*** The records Section Begins ***
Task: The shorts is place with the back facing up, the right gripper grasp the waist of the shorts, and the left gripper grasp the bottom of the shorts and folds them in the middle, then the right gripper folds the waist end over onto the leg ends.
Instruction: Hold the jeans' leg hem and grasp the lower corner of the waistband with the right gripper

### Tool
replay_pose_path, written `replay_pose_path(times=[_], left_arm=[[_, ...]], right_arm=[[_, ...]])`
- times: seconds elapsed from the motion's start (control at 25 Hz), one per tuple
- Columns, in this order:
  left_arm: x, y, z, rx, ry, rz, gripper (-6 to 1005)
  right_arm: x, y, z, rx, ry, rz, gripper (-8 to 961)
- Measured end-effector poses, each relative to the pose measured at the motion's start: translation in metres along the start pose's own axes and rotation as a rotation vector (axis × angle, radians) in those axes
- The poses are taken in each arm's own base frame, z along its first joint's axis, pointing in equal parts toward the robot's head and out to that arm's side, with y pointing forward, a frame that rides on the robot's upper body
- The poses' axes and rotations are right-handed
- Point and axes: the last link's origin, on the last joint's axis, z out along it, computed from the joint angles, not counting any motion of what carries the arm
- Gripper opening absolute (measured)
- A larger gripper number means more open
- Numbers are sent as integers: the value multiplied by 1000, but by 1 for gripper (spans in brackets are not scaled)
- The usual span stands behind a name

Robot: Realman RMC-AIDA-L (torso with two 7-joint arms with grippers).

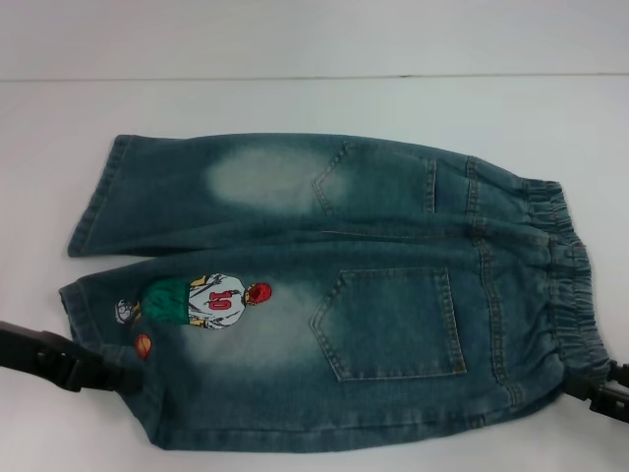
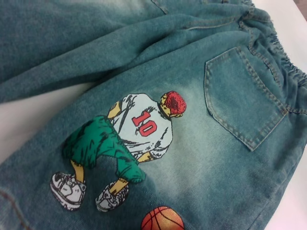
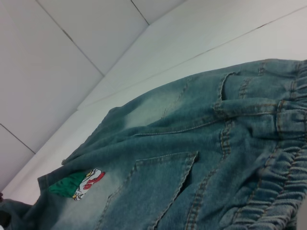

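Observation:
The shorts (image 1: 324, 295) lie flat on the white table, back up, both back pockets showing. The elastic waist (image 1: 570, 275) is at the right and the two leg hems (image 1: 93, 202) at the left. The cartoon player print (image 1: 201, 300) and orange ball (image 1: 143, 345) sit on the near leg. My left gripper (image 1: 123, 374) reaches in from the lower left and meets the near leg's hem just below the ball. My right gripper (image 1: 590, 385) is at the near corner of the waist. The left wrist view looks closely down on the print (image 2: 129, 139) and ball (image 2: 162, 219). The right wrist view looks along the waist (image 3: 283, 182).
The white table (image 1: 295, 98) runs back to a seam against a pale wall behind the shorts. Bare tabletop shows to the left of the hems and in the gap between the two legs (image 1: 98, 265).

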Motion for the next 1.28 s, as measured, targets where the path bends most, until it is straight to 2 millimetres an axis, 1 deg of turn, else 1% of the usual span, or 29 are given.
replay_pose_path(times=[0.24,0.48,0.68,0.84,1.16,1.28], left_arm=[[1,0,0,2,-3,2,93],[0,0,1,3,-2,3,93],[-2,-1,4,-6,-4,-4,93],[-2,-1,4,-5,-4,-4,92],[0,-1,4,-6,0,7,92],[0,0,4,-6,0,8,92]], right_arm=[[0,1,2,-6,-3,1,878],[-9,2,10,-30,0,-21,874],[-15,3,11,-45,-1,-28,871],[-13,4,9,-47,-4,-22,868],[-4,3,1,-28,-3,0,862],[-3,2,-1,-19,-2,2,644]])
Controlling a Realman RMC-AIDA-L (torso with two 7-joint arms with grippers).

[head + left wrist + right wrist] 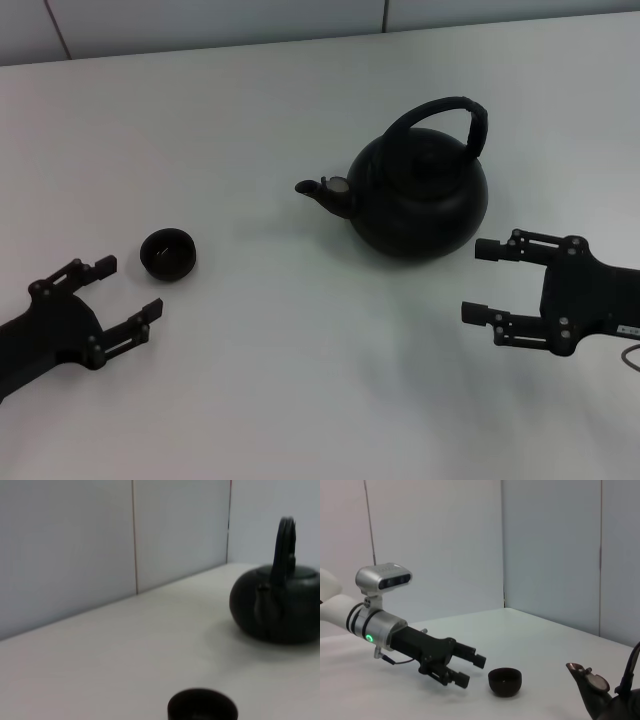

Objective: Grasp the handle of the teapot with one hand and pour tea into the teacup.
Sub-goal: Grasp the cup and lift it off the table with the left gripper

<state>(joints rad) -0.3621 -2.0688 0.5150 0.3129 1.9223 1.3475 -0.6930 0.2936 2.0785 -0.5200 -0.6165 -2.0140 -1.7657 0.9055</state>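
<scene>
The teapot (420, 195) was a squat, round, matte-black pot with a lid, a short stubby spout (325, 192) and the handle (445, 120), a thick black hoop arching upright over its top. It stood on the white worktop (300, 380) just beyond the fingertips of the right hand (480, 282), whose two fingers were spread apart and grasped nothing. The spout pointed toward the left hand (128, 288), which lay low on the worktop, likewise spread and empty. The teacup (168, 253), a tiny dark handleless bowl, sat upright just ahead of the left hand's fingertips and well apart from the teapot. No brand or readable writing showed on pot or cup; a small label on the right arm was too small to read. The left wrist view showed the handle edge-on above the pot's body and the cup's rim close by. Only the right wrist view showed the left arm's silver wrist camera (384, 578), a lit green ring (369, 638) and the spout's hinged cap.
</scene>
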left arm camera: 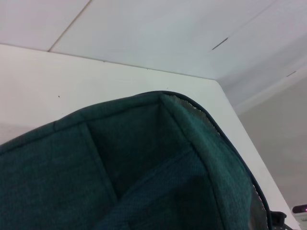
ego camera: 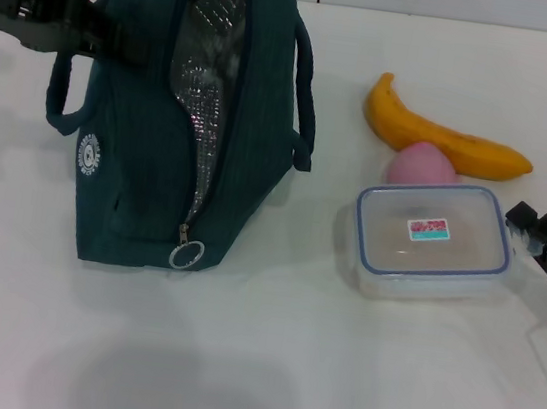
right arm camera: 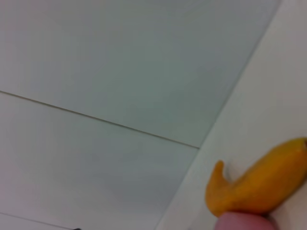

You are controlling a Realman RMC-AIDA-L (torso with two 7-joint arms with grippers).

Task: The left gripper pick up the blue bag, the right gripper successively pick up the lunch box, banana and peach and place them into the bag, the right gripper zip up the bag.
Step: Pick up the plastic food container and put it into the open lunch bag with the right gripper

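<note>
The blue bag (ego camera: pixel 140 147) stands upright on the white table, its zipper open and the foil lining showing. My left gripper (ego camera: pixel 99 35) comes in from the left and is shut on the bag's upper left edge; the left wrist view shows only the bag's fabric (left arm camera: pixel 120 177) up close. The lunch box (ego camera: pixel 432 241) lies to the right of the bag, lid on. Behind it sits the peach (ego camera: pixel 422 167), and behind that the banana (ego camera: pixel 443 141). My right gripper (ego camera: pixel 531 238) is open, just beside the lunch box's right end. The right wrist view catches the banana (right arm camera: pixel 254 187) and the peach's top (right arm camera: pixel 240 223).
The zipper's metal ring pull (ego camera: pixel 187 252) hangs at the bag's lower front. One loop handle (ego camera: pixel 308 98) sticks out on the bag's right side toward the fruit. A tiled wall runs behind the table's far edge (ego camera: pixel 429 15).
</note>
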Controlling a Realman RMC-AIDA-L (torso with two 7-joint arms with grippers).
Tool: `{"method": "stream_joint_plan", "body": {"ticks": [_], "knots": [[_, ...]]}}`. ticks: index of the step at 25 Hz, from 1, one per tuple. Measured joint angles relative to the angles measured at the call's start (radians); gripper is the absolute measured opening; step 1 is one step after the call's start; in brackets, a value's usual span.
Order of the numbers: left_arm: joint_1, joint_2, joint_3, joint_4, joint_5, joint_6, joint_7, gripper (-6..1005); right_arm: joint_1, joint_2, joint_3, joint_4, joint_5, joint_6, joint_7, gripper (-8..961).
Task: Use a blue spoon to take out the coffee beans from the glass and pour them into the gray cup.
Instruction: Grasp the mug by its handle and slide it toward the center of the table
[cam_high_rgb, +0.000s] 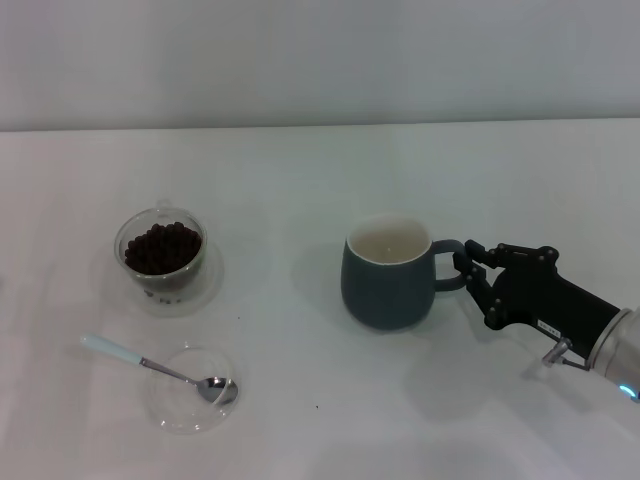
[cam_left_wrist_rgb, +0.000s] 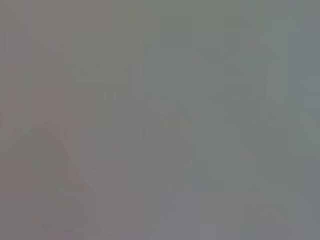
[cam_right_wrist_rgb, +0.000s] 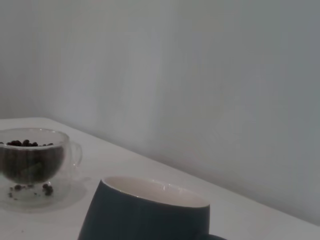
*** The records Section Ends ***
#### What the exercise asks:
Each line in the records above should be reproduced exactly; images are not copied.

#### Solution for this problem:
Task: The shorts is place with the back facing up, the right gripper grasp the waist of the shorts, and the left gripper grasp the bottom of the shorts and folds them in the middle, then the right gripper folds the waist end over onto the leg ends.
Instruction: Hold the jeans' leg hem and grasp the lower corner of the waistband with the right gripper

### Tool
replay_pose_path, written `replay_pose_path(times=[_], left_arm=[[_, ...]], right_arm=[[_, ...]])`
- times: seconds elapsed from the motion's start (control at 25 Hz), one per tuple
- Columns, in this order:
  left_arm: x, y, z, rx, ry, rz, gripper (-6 to 1005)
  right_arm: x, y, z, rx, ry, rz, gripper (-8 to 961)
- Measured end-effector poses, each relative to the pose measured at the motion's start: translation in metres along the start pose's own axes and rotation as a rotation vector (axis × angle, radians) in those axes
- The poses are taken in each arm's own base frame, z along its first joint's axis, pointing in equal parts toward the robot's head and out to that arm's side, with y pointing forward, a frame that rides on the robot's upper body
- The poses' axes and rotations are right-handed
- Point and axes: the last link's origin, on the last joint's axis, z out along it, computed from the joint angles, not counting any motion of what carries the arm
- Gripper opening absolute (measured)
- A larger gripper number means more open
- Numbers are sent as integers: the value multiplied by 1000, but by 1 for gripper (spans in brackets are not scaled)
- The usual span stands behind a name

Robot: Realman RMC-AIDA-L (torso with two 7-joint arms with grippers).


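Observation:
The shorts (image 1: 324, 295) lie flat on the white table, back up, both back pockets showing. The elastic waist (image 1: 570, 275) is at the right and the two leg hems (image 1: 93, 202) at the left. The cartoon player print (image 1: 201, 300) and orange ball (image 1: 143, 345) sit on the near leg. My left gripper (image 1: 123, 374) reaches in from the lower left and meets the near leg's hem just below the ball. My right gripper (image 1: 590, 385) is at the near corner of the waist. The left wrist view looks closely down on the print (image 2: 129, 139) and ball (image 2: 162, 219). The right wrist view looks along the waist (image 3: 283, 182).
The white table (image 1: 295, 98) runs back to a seam against a pale wall behind the shorts. Bare tabletop shows to the left of the hems and in the gap between the two legs (image 1: 98, 265).
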
Motion for the next 1.28 s, as measured, targets where the path bends most, until it is straight to 2 millimetres an axis, 1 deg of turn, else 1% of the usual span, or 29 are given.
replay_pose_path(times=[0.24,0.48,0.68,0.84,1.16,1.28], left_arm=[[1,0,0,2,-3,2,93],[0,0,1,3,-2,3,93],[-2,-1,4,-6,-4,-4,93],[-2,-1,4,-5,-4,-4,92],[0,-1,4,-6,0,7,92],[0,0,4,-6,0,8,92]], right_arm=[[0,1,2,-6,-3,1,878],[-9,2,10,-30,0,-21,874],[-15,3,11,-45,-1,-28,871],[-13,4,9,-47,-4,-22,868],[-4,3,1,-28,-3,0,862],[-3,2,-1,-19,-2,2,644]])
Controlling a Realman RMC-AIDA-L (torso with two 7-joint arms with grippers).

[head + left wrist + right wrist] 

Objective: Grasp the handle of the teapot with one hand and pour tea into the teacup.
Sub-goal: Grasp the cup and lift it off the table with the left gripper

<state>(joints rad) -0.3621 -2.0688 0.5150 0.3129 1.9223 1.3475 -0.6930 0.2936 2.0785 -0.5200 -0.6165 -2.0140 -1.7657 0.9055</state>
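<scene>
The teapot (420, 195) was a squat, round, matte-black pot with a lid, a short stubby spout (325, 192) and the handle (445, 120), a thick black hoop arching upright over its top. It stood on the white worktop (300, 380) just beyond the fingertips of the right hand (480, 282), whose two fingers were spread apart and grasped nothing. The spout pointed toward the left hand (128, 288), which lay low on the worktop, likewise spread and empty. The teacup (168, 253), a tiny dark handleless bowl, sat upright just ahead of the left hand's fingertips and well apart from the teapot. No brand or readable writing showed on pot or cup; a small label on the right arm was too small to read. The left wrist view showed the handle edge-on above the pot's body and the cup's rim close by. Only the right wrist view showed the left arm's silver wrist camera (384, 578), a lit green ring (369, 638) and the spout's hinged cap.
</scene>
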left arm camera: 
ego camera: 
right arm camera: 

You are controlling a Realman RMC-AIDA-L (torso with two 7-joint arms with grippers).

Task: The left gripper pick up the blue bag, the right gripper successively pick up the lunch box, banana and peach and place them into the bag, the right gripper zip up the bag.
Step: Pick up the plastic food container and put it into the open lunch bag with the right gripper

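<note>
The blue bag (ego camera: pixel 140 147) stands upright on the white table, its zipper open and the foil lining showing. My left gripper (ego camera: pixel 99 35) comes in from the left and is shut on the bag's upper left edge; the left wrist view shows only the bag's fabric (left arm camera: pixel 120 177) up close. The lunch box (ego camera: pixel 432 241) lies to the right of the bag, lid on. Behind it sits the peach (ego camera: pixel 422 167), and behind that the banana (ego camera: pixel 443 141). My right gripper (ego camera: pixel 531 238) is open, just beside the lunch box's right end. The right wrist view catches the banana (right arm camera: pixel 254 187) and the peach's top (right arm camera: pixel 240 223).
The zipper's metal ring pull (ego camera: pixel 187 252) hangs at the bag's lower front. One loop handle (ego camera: pixel 308 98) sticks out on the bag's right side toward the fruit. A tiled wall runs behind the table's far edge (ego camera: pixel 429 15).
</note>
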Controlling a Realman RMC-AIDA-L (torso with two 7-joint arms with grippers).
Tool: `{"method": "stream_joint_plan", "body": {"ticks": [_], "knots": [[_, ...]]}}`. ticks: index of the step at 25 Hz, from 1, one per tuple. Measured joint angles relative to the angles measured at the call's start (radians); gripper is the absolute measured opening; step 1 is one step after the call's start; in brackets, a value's usual span.
Order of the numbers: left_arm: joint_1, joint_2, joint_3, joint_4, joint_5, joint_6, joint_7, gripper (-6..1005); right_arm: joint_1, joint_2, joint_3, joint_4, joint_5, joint_6, joint_7, gripper (-8..961).
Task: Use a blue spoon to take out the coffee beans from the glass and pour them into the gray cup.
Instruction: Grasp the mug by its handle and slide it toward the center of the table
[cam_high_rgb, +0.000s] 
[cam_left_wrist_rgb, +0.000s] 
[cam_right_wrist_rgb, +0.000s] 

Nothing remains to be written for this exercise.